So, how does this all play into whether one can actually reliably amplify the cell-free DNA or not? So, that's my position. I've covered a fair amount of stuff, but thank you for the opportunity. Catherine, a quick follow-up before I go on to Laura.
So, you're on the con side, but you're also, or the pro side, but you're also giving a lot of cons. So, I guess, would your standpoint be that this is something that is not ready for clinical usage and to be charging patients for, but needs more evidence, and you just think that the future research will lead us to have this as the way we do PGT? A hundred percent, Micah. We don't have the data yet to be able to charge patients for this technology, just like we didn't have the data to charge patients for time-lapse imaging for the metabolomic work, and indeed for the cell over cleavage stage biopsy, where, by the way, there were lawsuits with that as well.
You know, we've just not been good as specialists in the field of actually doing the correct work before actually putting these technologies into the clinical field, and there are many reasons for that. Yeah, I'll stop there. I agree with that point.
I think it's an important one that can't be overstated. So, Laura, give us your opinion as an expert on this topic, please. Thank you for this invitation.
It's such a nice webinar. I'm so happy to be participating. I'm learning a lot, and I have a lot of food.
So, I will try to summarize. So, I will start from a completely different point of view, which is the assumption that one technique should replace another. I don't think that in this field, we will have a single technology able to represent the quality, the complexity of an embryo.
So, each technology is just adding something, and by combining them, we can really obtain comprehensive information about the embryo. I don't think that we should exclude morphology because we are applying genetic testing. I don't think that if we introduce non-invasive genetic testing, it means that we cannot use invasive genetic testing in case we have no results or in case we have a particular case.
So, these are opportunities that technology is giving us. And because I am a scientist, and I believe in science, I'm sure that the technology will evolve, and we have to be open to accept the new possibilities that will arise in our field. So, about today, the assumption to say that we have 98 percent concordance when we do trophectomy and biopsy.
This is true in Dr. Scott's lab. It's true in some of the labs in the world, but it's not true everywhere. To think that what has been published by the leaders group is reproduced in every single lab is also a mistake.
So, we don't have to think that in all the labs, we have a perfect setting for genetic testing with trophectomy and biopsy. And it's easy to prove that because there are some centers that are reporting five percent mosaic, some other 30, 40, 50. What happens to these 30, 40, 50 percent embryos that are considered mosaic?

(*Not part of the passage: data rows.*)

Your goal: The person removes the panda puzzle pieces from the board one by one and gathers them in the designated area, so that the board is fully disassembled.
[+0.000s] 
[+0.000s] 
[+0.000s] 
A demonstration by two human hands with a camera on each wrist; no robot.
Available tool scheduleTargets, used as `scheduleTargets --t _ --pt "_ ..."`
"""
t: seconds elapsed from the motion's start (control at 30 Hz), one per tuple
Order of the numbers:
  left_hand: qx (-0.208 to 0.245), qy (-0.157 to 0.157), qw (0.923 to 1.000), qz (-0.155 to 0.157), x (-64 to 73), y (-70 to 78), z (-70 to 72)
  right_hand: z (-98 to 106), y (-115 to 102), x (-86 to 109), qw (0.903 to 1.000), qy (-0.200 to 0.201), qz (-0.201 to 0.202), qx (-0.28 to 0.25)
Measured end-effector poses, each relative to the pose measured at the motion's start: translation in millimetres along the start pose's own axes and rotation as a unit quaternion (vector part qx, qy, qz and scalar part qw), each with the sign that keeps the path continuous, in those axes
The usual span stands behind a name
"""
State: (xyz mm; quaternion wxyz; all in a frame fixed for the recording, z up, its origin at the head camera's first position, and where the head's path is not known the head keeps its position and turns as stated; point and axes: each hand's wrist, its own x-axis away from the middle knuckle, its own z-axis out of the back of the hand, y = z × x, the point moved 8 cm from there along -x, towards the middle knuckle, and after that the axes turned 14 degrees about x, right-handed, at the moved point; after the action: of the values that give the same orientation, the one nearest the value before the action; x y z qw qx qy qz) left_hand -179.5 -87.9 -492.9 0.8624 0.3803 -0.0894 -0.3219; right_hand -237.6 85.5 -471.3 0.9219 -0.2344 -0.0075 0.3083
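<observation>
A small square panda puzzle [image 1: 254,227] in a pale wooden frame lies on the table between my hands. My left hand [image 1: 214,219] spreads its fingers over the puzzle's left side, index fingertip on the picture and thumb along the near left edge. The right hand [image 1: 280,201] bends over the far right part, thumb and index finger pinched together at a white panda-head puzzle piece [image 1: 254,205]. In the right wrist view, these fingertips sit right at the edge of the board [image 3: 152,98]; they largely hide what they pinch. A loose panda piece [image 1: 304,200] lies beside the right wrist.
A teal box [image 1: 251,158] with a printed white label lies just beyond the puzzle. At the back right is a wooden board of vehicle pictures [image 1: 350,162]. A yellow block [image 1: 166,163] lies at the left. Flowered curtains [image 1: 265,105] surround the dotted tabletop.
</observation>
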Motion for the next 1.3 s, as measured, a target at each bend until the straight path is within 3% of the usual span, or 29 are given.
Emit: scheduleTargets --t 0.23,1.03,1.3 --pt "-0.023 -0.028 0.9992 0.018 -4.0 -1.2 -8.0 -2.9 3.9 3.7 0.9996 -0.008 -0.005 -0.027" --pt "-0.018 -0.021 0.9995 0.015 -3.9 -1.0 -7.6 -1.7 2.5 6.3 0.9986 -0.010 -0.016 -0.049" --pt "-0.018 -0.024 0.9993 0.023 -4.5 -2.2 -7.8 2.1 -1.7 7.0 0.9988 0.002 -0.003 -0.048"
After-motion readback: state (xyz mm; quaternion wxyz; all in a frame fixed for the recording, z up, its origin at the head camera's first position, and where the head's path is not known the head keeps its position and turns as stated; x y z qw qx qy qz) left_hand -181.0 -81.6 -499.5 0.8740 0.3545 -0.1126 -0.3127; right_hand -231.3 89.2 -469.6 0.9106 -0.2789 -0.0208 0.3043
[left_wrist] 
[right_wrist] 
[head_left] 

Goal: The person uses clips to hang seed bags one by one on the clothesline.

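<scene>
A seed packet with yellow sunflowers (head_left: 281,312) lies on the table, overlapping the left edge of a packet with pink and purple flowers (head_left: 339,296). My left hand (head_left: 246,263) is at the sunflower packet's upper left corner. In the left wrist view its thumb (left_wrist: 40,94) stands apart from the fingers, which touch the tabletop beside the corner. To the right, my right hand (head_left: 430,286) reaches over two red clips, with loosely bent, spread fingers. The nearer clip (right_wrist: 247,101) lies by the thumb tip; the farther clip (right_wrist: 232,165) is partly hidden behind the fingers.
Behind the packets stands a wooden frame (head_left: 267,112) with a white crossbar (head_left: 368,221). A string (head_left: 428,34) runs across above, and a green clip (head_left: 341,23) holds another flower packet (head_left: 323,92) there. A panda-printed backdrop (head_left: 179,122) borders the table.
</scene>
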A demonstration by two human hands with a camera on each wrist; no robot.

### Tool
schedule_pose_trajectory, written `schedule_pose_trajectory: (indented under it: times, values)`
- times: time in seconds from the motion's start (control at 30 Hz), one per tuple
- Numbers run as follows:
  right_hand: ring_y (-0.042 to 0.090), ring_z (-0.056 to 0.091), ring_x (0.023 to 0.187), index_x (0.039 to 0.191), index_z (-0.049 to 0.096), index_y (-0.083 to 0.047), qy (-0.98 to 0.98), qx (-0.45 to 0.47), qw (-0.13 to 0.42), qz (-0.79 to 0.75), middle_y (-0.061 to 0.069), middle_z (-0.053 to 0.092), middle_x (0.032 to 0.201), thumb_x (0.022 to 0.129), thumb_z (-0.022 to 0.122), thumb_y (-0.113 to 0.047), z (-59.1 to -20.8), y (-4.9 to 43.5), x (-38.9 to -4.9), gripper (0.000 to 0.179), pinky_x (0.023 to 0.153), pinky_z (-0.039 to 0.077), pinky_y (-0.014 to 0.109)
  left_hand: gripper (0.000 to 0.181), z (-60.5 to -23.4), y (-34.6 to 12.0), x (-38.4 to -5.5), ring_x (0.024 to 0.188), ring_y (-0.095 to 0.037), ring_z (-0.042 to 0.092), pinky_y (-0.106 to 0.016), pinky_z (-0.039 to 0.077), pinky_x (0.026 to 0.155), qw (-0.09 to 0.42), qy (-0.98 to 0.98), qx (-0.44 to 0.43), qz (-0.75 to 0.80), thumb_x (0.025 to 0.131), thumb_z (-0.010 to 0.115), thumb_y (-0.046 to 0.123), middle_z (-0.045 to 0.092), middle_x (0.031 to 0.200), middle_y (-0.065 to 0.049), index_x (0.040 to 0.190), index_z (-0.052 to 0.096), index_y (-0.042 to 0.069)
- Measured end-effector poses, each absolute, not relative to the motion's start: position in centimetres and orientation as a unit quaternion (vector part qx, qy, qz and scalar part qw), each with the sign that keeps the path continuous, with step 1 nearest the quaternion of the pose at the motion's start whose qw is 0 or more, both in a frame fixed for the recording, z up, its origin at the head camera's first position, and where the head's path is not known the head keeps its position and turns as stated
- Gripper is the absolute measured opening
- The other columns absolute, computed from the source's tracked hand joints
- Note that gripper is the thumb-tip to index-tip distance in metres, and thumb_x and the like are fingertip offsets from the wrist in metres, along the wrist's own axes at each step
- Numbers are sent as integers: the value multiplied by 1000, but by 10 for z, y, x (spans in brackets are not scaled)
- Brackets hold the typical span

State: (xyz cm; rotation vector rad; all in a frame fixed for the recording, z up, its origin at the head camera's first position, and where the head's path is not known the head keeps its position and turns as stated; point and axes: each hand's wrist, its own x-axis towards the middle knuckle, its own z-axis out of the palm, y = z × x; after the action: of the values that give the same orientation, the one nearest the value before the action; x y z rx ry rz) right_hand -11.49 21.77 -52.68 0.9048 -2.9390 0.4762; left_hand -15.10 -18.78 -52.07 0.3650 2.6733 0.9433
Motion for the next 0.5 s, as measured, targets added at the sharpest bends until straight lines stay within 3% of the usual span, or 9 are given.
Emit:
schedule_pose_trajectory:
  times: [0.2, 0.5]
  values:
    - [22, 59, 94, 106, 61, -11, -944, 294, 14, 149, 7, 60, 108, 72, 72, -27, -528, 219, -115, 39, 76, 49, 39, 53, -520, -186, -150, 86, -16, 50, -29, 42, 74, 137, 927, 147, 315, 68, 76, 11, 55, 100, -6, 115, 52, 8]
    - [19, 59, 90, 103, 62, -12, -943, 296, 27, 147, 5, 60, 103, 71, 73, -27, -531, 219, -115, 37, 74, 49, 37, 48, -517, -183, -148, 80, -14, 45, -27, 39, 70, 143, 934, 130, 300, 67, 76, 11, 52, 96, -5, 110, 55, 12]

I mean, the biology is the same everywhere.
So, the interpretation of the genetic testing may be very different, and we are maybe losing embryos by overestimating or misinterpreting, making misinterpretation of the data. So, to say that trophectomy and biopsy is perfect everywhere, and now we are going to change to an imperfect technology, for me, it's not a good assumption. So, also trophectomy and biopsy, and especially the genetic interpretation of the output should be standardized.

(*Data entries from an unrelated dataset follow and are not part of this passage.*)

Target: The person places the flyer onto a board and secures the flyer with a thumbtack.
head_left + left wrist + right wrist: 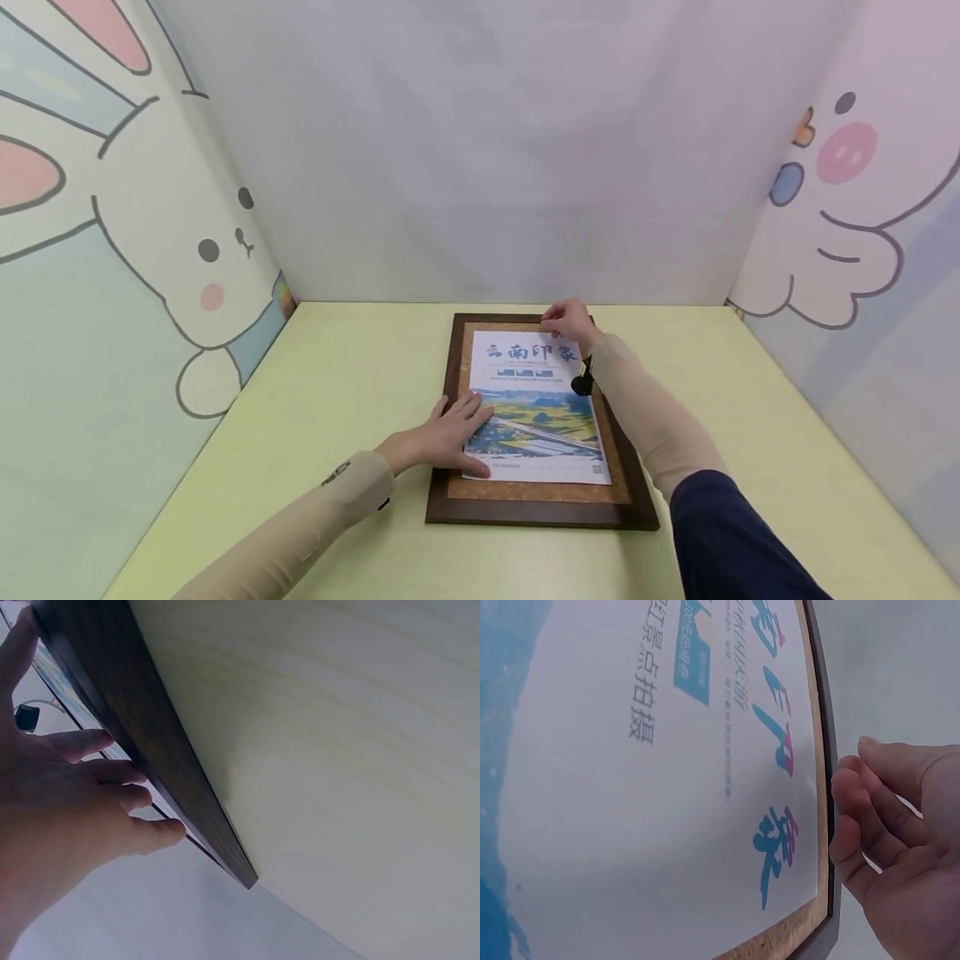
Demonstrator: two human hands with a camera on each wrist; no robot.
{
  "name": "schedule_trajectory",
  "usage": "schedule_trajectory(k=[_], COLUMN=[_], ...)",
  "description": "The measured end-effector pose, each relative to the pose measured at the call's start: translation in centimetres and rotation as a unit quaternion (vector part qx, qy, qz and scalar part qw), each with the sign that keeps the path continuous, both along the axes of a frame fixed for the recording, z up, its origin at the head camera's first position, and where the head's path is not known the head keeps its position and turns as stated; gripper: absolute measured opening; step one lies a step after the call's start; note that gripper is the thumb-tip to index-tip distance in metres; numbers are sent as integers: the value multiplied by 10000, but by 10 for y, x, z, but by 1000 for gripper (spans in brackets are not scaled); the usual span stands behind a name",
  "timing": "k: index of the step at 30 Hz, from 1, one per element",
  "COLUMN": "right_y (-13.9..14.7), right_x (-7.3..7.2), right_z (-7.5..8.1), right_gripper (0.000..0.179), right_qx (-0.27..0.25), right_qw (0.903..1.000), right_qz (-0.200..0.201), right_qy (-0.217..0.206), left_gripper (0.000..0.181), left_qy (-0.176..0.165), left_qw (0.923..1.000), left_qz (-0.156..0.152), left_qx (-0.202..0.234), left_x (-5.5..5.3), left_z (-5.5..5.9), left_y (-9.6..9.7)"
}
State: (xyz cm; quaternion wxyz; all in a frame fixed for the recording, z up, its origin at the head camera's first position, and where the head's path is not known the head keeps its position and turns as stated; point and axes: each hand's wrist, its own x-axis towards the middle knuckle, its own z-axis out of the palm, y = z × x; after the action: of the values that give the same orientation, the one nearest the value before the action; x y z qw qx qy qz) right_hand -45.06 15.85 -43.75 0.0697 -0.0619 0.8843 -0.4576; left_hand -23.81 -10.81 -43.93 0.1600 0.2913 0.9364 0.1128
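Note:
A printed poster [525,375] with blue lettering and a landscape picture lies on a cork board [540,492] with a dark wooden frame [540,512]. My left hand [446,437] rests with spread fingers across the poster's lower left edge. In the left wrist view, that hand [82,795] lies beside the frame's dark side. My right hand [572,323] is at the board's upper right, its fingers bent. The right wrist view shows this hand [900,832] by the poster's top edge, thumb close to the forefinger. Whether something small sits between those fingertips is hidden.
The board lies on a pale yellow-green table [360,375]. A grey-white wall [487,167] stands behind it. Side panels carry a cartoon rabbit [172,225] on the left and a white cartoon animal [862,225] on the right.

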Motion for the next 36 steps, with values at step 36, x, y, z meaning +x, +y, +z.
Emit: schedule_trajectory(k=[36], right_y=[-29], right_x=[-5], right_z=[-9], right_gripper=[12], right_qx=[1243], right_qw=[9887], right_qz=[699], right_qy=[454], left_gripper=[94], left_qy=[-57], left_qw=[10000], left_qz=[44], left_qx=[-69], left_x=[1], left_z=[3], left_y=[1])
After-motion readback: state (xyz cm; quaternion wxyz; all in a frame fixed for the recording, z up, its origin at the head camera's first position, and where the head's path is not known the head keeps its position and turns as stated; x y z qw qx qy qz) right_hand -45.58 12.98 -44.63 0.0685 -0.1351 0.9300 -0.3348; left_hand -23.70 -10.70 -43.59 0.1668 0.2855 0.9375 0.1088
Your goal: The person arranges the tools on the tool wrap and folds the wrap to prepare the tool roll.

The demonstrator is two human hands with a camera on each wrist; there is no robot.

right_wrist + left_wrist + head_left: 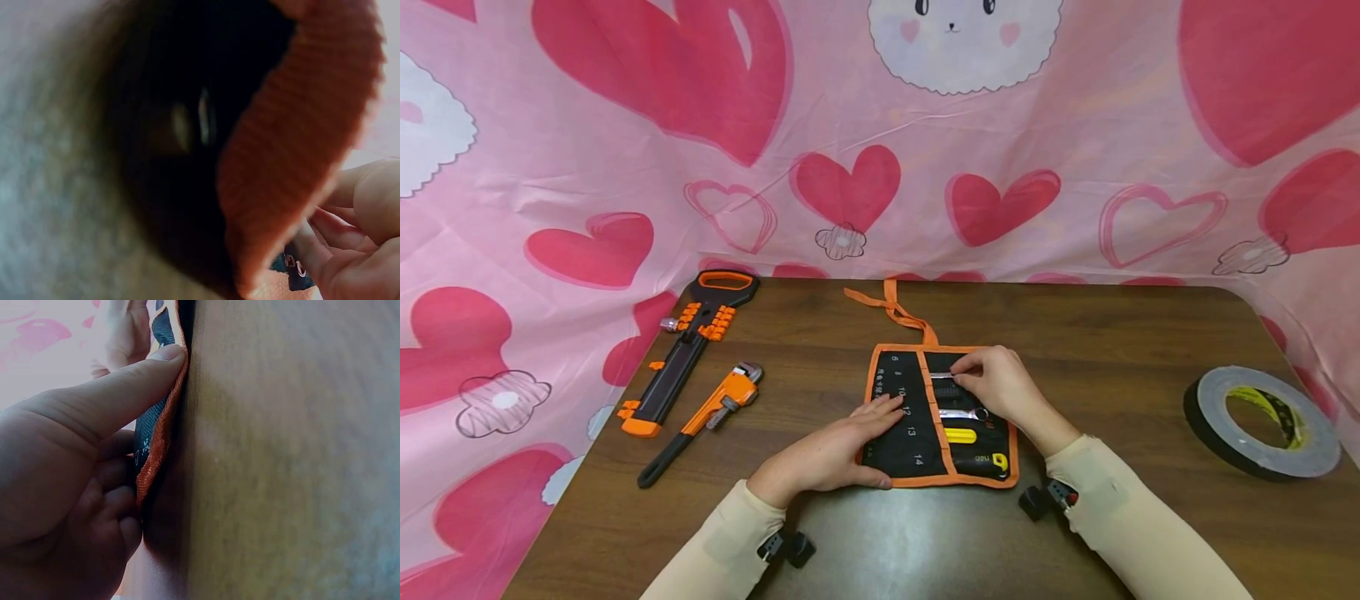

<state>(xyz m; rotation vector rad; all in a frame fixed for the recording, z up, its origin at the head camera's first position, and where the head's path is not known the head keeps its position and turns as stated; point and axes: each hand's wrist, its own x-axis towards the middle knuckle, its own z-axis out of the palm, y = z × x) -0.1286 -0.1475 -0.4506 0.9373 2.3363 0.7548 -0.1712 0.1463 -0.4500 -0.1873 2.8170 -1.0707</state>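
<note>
A black tool roll with orange trim (pixel 925 442) lies unrolled on the table, its pockets numbered in white. My left hand (pixel 842 442) rests on its left part with the fingers stretched out; the thumb (pixel 140 384) presses the near edge. With thumb and fingers, my right hand (pixel 1003 383) pinches a small silver wrench (pixel 941 375) at an upper pocket; the hand covers much of it. Below sit another silver wrench (pixel 958 414), a yellow piece (pixel 960 436) and a yellow-and-black piece (pixel 1000 462). In the right wrist view the blurred orange trim (pixel 300 131) partly blocks that hand.
Orange ties (pixel 898 312) trail from the roll's far edge. Left of it lie an orange pipe wrench with a black handle (pixel 718 408) and a black-and-orange tool holder (pixel 681 358). A grey tape roll (pixel 1210 425) lies at right. A pink heart-print cloth (pixel 925 192) hangs behind the table.
</note>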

And what is lacking in our field is not really the validation, but it's the standardization and the homogeneity between labs and centers, especially when we combine different expertise, which is the gynecologists, the embryologists, plus the geneticists now. So, whatever is helping, standardization, reproducibility, lower manipulation means more standard results, because each time there is a manual manipulation, we are adding variability to our test. We have to be very, very positive, accepting this kind of new approaches, because it means that maybe we're not going to reach the top standard, but we are going to reach a standard which is acceptable everywhere.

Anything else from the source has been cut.